--- TASK DESCRIPTION ---
The expected result is the run of lines from the one containing "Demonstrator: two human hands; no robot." to the end of the listing, copied exactly.

= = = = =

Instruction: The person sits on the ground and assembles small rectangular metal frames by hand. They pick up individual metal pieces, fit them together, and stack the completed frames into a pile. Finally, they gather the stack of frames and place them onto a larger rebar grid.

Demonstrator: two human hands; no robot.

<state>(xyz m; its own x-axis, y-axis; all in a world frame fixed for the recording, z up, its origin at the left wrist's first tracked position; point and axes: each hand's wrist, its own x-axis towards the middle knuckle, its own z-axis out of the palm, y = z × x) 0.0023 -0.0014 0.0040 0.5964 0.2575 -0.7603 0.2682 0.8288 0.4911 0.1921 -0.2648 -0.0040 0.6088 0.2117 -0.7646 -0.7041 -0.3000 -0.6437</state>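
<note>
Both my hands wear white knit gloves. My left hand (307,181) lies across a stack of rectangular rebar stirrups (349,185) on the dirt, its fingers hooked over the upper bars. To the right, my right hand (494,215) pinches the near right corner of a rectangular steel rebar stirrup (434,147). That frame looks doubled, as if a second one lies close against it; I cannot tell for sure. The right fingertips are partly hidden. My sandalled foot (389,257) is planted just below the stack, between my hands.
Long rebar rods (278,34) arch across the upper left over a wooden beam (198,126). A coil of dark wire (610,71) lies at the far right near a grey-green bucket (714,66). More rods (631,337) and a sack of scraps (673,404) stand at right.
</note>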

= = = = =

--- SOLUTION TO THE PROBLEM ---
Demonstrator: two human hands; no robot.

<state>(xyz m; its own x-axis, y-axis; all in a world frame fixed for the recording, z up, its origin at the left wrist's first tracked position; point and axes: each hand's wrist, its own x-axis towards the middle knuckle, its own z-axis out of the palm, y = z × x) 0.0023 -0.0014 0.0040 0.5964 0.2575 -0.7603 0.2682 0.8288 0.4911 0.1921 -0.2648 -0.0040 0.6088 0.2117 -0.7646 -0.7041 -0.3000 -0.6437</state>
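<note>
Both my hands wear white knit gloves. My left hand (307,181) lies across a stack of rectangular rebar stirrups (349,185) on the dirt, its fingers hooked over the upper bars. To the right, my right hand (494,215) pinches the near right corner of a rectangular steel rebar stirrup (434,147). That frame looks doubled, as if a second one lies close against it; I cannot tell for sure. The right fingertips are partly hidden. My sandalled foot (389,257) is planted just below the stack, between my hands.
Long rebar rods (278,34) arch across the upper left over a wooden beam (198,126). A coil of dark wire (610,71) lies at the far right near a grey-green bucket (714,66). More rods (631,337) and a sack of scraps (673,404) stand at right.
</note>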

Nothing else is needed to complete the answer.